**Task:** Copy exactly the lines of the records below, and only those lines, beginning with the line that contains "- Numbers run" and ending with the line that contains "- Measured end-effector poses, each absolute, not".

Saved entries:

○ ○ ○ ○ ○ ○ ○

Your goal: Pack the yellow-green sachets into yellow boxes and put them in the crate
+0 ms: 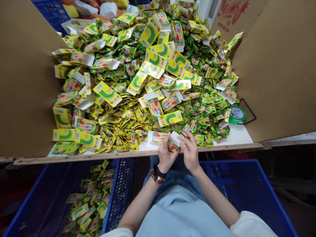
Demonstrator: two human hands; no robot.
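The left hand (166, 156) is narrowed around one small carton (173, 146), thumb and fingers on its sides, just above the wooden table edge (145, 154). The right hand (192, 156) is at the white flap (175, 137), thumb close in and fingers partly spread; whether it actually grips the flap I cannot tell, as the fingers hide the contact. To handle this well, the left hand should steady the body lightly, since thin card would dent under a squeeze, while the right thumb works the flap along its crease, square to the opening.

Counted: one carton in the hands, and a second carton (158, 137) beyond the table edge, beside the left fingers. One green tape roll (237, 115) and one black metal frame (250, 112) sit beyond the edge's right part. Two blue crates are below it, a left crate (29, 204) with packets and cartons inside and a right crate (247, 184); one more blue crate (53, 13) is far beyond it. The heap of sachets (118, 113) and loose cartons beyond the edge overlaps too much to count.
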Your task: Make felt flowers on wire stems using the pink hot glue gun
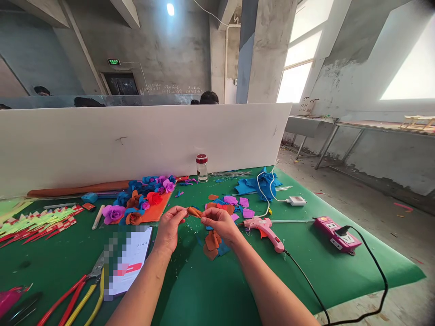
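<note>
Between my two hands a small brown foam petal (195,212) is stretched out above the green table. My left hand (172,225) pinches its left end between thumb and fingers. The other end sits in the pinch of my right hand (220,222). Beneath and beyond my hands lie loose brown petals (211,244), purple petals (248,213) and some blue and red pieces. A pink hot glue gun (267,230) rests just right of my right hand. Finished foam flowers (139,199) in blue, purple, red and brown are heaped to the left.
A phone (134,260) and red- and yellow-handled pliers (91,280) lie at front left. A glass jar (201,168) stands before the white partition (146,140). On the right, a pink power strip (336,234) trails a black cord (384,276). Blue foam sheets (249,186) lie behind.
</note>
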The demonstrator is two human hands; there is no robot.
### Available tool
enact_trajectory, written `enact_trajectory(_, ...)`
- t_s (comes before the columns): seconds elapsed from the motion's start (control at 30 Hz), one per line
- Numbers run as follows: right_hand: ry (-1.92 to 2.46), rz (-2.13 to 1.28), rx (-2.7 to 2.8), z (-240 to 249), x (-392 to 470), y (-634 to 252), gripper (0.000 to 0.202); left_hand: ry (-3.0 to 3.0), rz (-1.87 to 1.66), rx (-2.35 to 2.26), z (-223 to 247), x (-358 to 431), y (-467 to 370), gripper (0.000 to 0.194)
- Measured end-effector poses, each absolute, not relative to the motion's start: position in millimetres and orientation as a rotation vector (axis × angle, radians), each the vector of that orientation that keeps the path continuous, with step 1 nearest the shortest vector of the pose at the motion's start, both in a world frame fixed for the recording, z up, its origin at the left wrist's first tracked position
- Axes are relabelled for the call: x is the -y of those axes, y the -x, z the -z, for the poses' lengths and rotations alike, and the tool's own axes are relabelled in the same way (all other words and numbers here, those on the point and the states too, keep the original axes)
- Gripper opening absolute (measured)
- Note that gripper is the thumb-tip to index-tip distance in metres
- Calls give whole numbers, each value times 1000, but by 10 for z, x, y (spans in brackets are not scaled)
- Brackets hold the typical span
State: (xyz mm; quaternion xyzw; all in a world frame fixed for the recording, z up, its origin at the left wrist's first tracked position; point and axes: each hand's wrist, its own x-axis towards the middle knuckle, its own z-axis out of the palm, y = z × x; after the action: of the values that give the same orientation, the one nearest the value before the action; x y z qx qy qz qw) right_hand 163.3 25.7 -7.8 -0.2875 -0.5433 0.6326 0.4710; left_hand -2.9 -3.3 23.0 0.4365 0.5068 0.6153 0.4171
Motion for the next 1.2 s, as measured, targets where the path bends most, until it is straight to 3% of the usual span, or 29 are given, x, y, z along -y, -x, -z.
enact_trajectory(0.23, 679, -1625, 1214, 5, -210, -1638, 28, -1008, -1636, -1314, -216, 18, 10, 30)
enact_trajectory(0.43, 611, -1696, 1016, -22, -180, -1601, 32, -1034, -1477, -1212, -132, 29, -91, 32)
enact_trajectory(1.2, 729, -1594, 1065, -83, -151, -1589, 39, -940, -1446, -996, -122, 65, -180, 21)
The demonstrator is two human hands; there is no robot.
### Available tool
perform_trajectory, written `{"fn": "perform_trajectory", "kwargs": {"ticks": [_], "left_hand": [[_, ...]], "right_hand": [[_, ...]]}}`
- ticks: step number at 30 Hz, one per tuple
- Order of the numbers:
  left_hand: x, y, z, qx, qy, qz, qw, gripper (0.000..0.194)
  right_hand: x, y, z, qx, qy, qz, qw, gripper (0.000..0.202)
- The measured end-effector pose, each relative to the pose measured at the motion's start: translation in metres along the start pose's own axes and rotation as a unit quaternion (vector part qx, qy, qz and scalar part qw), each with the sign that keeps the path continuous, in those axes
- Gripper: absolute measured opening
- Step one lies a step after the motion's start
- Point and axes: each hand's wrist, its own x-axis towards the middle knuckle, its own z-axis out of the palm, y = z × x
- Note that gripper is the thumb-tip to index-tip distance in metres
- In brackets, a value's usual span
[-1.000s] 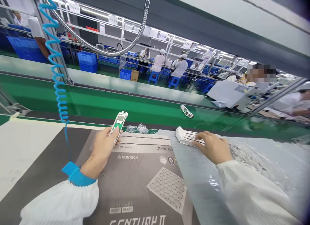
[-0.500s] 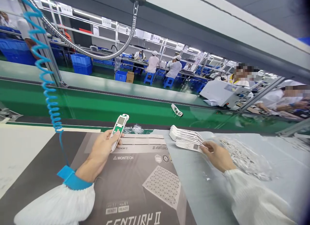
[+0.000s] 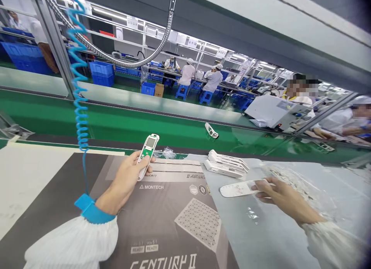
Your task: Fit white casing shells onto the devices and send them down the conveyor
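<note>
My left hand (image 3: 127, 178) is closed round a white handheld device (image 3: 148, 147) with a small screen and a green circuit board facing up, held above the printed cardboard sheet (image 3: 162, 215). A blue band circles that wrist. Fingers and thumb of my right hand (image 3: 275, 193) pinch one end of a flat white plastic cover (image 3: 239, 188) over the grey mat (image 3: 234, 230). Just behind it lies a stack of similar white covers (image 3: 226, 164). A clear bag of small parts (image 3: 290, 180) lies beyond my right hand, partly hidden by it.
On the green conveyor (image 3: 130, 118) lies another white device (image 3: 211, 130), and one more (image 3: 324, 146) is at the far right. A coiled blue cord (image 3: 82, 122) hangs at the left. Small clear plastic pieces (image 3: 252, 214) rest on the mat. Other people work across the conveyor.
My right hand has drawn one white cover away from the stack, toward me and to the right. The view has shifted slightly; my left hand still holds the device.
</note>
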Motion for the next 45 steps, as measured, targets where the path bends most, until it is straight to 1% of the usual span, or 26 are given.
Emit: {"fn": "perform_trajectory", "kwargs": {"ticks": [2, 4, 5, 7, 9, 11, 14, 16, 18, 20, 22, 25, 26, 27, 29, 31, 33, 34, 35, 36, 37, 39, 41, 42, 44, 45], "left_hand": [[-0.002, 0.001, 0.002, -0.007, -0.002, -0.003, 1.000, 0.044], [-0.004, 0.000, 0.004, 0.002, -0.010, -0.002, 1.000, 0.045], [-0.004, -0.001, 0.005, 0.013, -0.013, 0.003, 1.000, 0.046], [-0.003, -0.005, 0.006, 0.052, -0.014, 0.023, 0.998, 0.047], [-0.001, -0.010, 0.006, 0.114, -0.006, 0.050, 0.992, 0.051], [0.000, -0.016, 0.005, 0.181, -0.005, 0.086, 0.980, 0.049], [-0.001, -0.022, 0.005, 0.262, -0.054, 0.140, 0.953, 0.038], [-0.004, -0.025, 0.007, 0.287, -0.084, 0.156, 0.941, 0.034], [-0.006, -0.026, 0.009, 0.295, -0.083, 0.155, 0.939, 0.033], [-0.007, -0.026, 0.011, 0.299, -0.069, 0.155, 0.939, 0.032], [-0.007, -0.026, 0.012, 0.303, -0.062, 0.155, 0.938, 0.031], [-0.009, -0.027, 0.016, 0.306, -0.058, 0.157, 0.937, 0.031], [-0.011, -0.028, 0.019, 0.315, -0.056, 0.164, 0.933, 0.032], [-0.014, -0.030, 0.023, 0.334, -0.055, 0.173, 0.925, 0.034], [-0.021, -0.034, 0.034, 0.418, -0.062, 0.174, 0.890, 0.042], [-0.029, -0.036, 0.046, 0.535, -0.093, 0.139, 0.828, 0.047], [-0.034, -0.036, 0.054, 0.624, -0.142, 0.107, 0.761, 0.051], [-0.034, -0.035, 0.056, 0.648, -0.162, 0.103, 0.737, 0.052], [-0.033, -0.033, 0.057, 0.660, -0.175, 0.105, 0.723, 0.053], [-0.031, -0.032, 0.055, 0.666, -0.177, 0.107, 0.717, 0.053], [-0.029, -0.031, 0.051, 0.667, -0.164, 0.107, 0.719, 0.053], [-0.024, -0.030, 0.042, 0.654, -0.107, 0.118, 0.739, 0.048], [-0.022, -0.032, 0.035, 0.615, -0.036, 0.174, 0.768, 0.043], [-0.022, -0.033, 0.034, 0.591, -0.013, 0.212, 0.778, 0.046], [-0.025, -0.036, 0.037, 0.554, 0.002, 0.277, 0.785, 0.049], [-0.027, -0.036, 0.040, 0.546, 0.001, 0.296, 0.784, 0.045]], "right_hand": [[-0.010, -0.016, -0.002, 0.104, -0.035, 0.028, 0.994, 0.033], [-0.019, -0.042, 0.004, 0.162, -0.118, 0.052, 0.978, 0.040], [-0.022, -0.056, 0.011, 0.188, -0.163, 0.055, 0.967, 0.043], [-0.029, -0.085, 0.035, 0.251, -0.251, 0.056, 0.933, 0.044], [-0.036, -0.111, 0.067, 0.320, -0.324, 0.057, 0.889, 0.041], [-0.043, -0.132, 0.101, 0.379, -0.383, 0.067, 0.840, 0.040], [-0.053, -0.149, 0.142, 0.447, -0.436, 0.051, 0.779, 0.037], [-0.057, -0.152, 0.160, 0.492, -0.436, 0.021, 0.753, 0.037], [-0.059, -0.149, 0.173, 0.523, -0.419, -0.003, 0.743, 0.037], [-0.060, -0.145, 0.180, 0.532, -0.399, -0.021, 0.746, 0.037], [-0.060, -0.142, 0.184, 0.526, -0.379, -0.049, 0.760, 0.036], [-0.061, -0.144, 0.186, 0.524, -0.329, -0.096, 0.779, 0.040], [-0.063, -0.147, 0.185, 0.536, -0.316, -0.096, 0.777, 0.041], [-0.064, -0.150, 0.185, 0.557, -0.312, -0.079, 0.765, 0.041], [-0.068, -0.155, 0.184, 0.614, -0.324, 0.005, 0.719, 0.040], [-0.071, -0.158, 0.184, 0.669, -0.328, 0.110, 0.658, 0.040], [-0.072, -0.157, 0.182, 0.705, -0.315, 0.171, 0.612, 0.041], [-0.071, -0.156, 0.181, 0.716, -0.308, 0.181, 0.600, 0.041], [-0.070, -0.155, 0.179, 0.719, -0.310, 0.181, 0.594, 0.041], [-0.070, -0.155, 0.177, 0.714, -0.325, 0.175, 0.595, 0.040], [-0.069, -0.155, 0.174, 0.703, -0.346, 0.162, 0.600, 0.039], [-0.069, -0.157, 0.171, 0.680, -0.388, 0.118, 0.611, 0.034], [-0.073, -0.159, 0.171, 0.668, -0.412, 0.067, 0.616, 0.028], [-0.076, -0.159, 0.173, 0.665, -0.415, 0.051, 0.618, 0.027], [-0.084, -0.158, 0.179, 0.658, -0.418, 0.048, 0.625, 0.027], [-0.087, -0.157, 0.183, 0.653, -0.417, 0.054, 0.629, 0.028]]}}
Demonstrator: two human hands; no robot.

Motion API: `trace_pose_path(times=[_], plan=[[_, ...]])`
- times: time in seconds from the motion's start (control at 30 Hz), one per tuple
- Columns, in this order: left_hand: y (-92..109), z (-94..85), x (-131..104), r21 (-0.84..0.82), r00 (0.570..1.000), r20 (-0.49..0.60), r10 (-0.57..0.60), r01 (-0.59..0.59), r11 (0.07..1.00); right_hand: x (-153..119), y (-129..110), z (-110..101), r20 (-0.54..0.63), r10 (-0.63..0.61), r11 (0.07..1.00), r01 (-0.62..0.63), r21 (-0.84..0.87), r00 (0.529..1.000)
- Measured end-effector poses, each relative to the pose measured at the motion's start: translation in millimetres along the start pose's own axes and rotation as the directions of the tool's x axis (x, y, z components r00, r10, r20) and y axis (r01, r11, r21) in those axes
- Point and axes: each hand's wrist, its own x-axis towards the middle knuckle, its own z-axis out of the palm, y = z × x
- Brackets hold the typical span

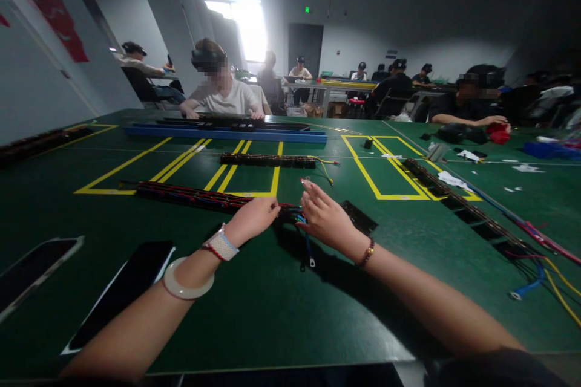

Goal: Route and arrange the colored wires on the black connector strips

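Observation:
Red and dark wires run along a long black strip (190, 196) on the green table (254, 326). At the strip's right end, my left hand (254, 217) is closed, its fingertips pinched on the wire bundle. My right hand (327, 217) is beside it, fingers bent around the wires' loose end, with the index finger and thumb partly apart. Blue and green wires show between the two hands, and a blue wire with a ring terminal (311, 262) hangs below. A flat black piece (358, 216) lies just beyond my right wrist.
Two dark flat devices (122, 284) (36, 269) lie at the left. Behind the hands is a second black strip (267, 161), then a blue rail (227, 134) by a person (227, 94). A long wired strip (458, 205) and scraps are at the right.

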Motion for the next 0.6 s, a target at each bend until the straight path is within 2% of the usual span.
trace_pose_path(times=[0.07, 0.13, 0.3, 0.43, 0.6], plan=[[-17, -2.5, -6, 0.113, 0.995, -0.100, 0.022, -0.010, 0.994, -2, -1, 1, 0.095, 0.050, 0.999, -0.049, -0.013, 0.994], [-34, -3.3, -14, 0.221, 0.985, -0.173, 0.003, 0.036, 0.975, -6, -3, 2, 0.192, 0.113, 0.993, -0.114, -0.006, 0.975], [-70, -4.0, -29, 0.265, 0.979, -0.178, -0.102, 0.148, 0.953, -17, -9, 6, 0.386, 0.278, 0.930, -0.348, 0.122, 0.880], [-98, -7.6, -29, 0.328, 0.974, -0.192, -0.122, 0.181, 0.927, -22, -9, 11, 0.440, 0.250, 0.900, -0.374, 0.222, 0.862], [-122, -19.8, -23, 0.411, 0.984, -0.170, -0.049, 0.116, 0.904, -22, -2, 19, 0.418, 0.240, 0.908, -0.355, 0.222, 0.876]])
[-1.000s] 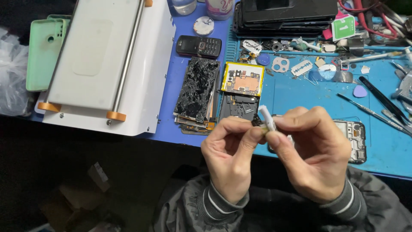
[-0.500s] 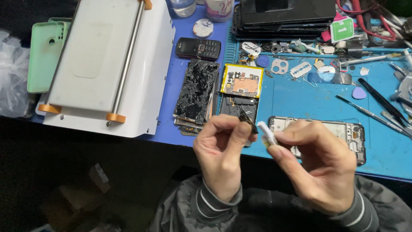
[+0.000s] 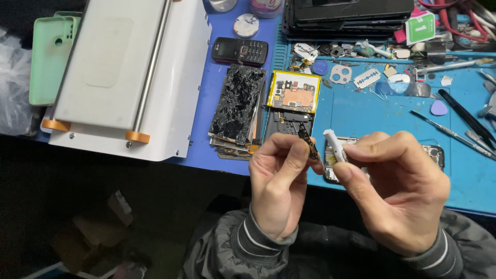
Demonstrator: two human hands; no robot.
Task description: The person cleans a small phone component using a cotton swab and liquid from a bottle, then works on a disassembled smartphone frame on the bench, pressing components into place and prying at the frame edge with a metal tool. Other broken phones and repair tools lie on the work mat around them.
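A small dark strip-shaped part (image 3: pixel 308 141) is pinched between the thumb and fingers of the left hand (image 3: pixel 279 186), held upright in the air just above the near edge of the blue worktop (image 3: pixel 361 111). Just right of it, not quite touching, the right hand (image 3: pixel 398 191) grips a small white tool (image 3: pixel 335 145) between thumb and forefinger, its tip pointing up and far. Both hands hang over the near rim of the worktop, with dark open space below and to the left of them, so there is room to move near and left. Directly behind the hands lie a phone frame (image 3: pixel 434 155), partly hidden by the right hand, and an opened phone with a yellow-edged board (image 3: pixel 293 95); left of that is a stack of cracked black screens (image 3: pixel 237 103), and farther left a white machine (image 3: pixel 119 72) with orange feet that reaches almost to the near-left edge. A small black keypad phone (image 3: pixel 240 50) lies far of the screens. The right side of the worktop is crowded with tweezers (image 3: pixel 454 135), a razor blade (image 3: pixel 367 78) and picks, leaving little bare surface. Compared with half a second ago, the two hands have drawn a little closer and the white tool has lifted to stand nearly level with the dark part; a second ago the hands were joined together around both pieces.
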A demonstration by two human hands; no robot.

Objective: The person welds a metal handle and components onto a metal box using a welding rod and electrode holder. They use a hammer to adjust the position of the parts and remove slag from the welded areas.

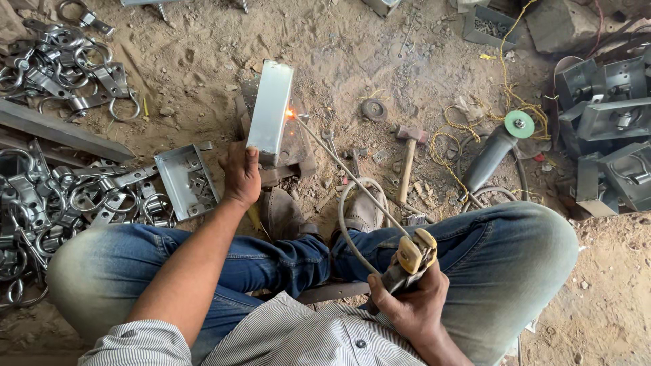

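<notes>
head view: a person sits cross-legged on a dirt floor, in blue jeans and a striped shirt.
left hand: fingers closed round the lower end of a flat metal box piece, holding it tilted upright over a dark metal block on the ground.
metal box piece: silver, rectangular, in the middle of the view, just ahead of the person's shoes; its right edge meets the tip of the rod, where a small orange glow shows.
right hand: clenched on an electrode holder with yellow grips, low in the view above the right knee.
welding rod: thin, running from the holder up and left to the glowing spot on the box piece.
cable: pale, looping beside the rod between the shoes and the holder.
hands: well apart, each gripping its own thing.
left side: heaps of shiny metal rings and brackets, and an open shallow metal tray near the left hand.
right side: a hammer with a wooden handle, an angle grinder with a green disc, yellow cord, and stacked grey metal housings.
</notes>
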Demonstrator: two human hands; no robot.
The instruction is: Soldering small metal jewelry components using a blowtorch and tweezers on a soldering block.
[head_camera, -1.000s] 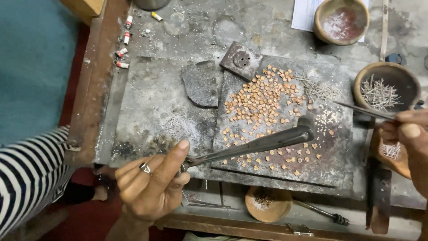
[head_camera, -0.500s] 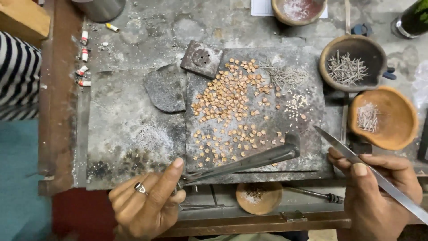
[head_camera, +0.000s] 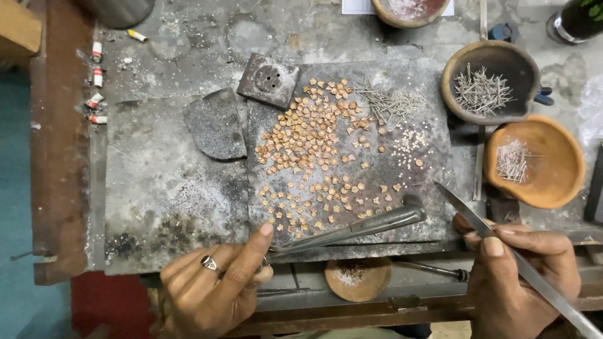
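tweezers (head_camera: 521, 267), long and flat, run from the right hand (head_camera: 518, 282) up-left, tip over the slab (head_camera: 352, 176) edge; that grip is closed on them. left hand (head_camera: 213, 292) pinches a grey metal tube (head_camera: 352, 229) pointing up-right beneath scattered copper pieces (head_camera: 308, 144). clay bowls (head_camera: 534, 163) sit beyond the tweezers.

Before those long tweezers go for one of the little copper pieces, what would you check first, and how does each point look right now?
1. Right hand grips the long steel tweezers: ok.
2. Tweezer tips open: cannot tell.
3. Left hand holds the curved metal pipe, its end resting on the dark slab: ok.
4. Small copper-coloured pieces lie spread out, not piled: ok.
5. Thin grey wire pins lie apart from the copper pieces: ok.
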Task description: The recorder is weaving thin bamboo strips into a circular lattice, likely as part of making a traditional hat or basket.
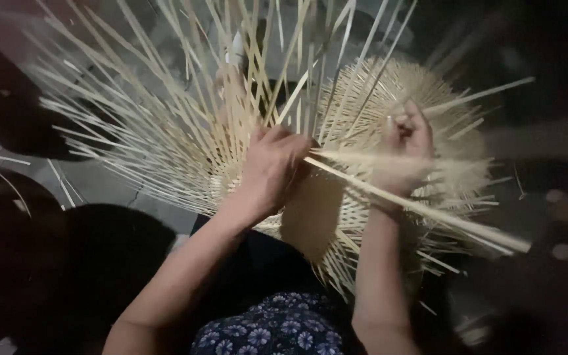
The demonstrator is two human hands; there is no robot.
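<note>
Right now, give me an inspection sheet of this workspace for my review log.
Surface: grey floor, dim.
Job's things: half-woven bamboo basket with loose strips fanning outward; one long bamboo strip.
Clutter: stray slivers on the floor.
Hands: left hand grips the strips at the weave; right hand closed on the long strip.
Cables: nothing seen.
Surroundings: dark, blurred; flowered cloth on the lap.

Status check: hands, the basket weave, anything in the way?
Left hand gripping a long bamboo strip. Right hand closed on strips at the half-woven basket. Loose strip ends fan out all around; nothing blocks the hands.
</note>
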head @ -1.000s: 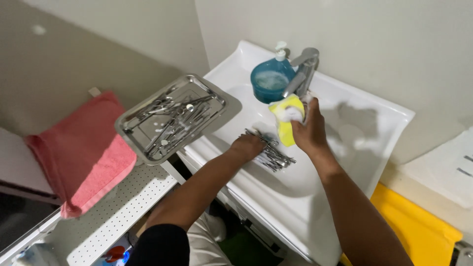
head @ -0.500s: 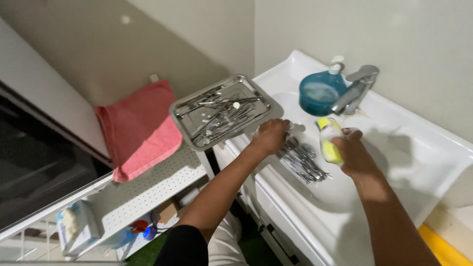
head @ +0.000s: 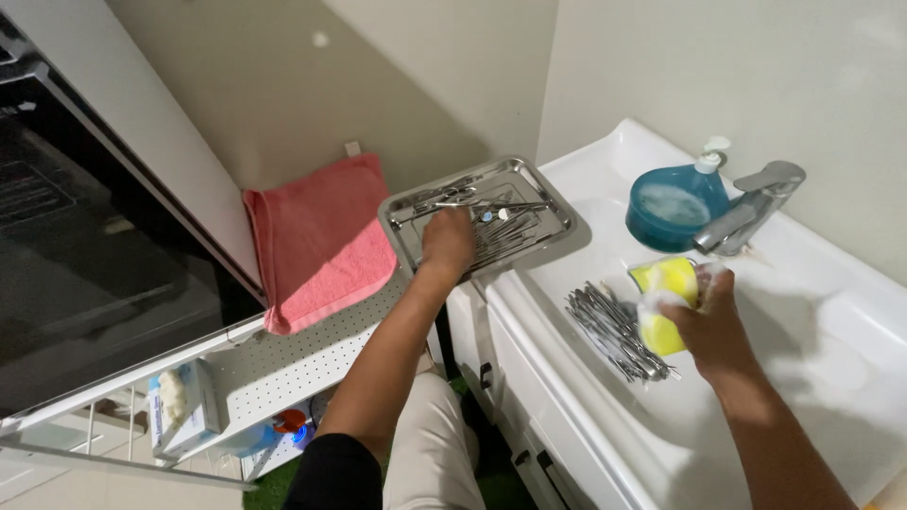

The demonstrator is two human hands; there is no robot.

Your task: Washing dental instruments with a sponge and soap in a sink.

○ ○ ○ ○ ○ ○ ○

**Solved exercise:**
- Numbers run as follows: right_hand: ry (-1.92 to 2.46), rz (-2.13 to 1.28), rx (-2.7 to 2.8), z (-240 to 249), x (-392 to 470), y (-634 to 252), gripper (0.000 to 0.202); left_hand: ry (-3.0 to 3.0), rz (-1.87 to 1.66), rx (-2.35 to 2.26), z (-223 to 247), x (-358 to 431), y (-467 to 370), gripper (0.000 to 0.194)
- Measured end-effector poses, each absolute, not relative to the motion's start: position in millimetres and orientation as a rotation vector (axis × angle, radians), each the vector of that orientation that keeps the path continuous, with step 1 nearest the shortest vector of the pose at the motion's start, both in a world frame fixed for the recording, z up, its origin at the left wrist's first tracked position

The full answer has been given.